Mr. Dotzler is also an owner, with the winemaker Thomas Rivers Brown, of Mending Wall Winery, on the Silverado Trail in St. Helena. When the Glass Fire started, Mending Wall was right in its path. It burned right up to the parking lot on the first night before diverting, Mr. Dotzler said.
Even before the latest round of fires, the pervasive smoke that hung over wine country in September had taken its toll. For the first time since 1978, Chateau Montelena, a historic producer near Calistoga, will not make an estate cabernet sauvignon because the grapes were tainted by ash and smoke.
At Kamen Estate, across the Mayacamas Mountains in neighboring Sonoma County, the proprietor, Robert Mark Kamen, has concluded he will most likely not make any red wines in 2020 because of smoke taint, which can make a wine taste disagreeably smoky, or worse, like ashes.
“To say I’m bummed is an understatement,” he said. He has already sold off some wine that might eventually have fetched $100 a bottle for $5 a gallon, to huge producers who will use it as a minuscule, undetectable part in the vast tanks of wine they will bottle and sell cheap.

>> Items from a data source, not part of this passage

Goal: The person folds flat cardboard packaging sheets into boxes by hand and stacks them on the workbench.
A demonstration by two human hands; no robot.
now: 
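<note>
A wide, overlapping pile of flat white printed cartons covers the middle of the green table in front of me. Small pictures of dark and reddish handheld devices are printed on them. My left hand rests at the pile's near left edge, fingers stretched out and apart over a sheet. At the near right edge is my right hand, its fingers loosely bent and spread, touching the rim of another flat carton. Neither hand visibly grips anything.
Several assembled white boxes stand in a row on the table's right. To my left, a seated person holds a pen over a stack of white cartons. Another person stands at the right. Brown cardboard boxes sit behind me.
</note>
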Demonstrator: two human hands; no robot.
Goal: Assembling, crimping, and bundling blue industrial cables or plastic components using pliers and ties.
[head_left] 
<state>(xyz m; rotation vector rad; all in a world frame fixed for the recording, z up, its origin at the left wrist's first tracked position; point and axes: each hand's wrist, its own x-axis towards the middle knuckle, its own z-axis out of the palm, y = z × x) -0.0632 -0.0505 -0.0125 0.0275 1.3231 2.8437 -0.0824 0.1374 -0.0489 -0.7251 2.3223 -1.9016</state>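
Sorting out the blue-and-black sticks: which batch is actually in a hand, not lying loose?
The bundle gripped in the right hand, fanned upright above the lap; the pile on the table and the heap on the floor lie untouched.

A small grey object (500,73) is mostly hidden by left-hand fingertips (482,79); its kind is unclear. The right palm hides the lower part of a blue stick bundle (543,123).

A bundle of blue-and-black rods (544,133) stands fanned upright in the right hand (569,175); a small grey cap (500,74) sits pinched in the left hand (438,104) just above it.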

For Mr. Kamen — a screenwriter with movies like the “Taken” series, the “Transporter” series and “The Karate Kid” on his résumé — the last month or so, with the intense heat and the smoke, has been surreal. Almost all the grapes were picked by Oct. 1, when, in an ordinary year, the harvest would has just begun.
“Every day has looked like a Chinese watercolor, muted and gray,” he said. “The heat combined with the particulate matter in the air made it hotter, and the grapes started freaking out.”
Despite the destruction at Newton, not all was lost. While its Spring Mountain vineyard was destroyed, it also has vineyards in the Carneros region and on Mount Veeder, both to the south.
“So we will make wine in 2021,” Mr. Rivail said. Newton is owned by LVMH, the luxury conglomerate, so it’s not without resources. “We will rebuild, we’ll keep making wine. We’re lucky that everybody was safe.”
Most meaningful of all, Mr. Rivail said, has been the reaction of the community. He has already received invitations from other wineries to use their facilities until Newton is back on its feet.
“It’s great for the team to feel at least we have these options,” he said. “I understand the meaning of being forever grateful.”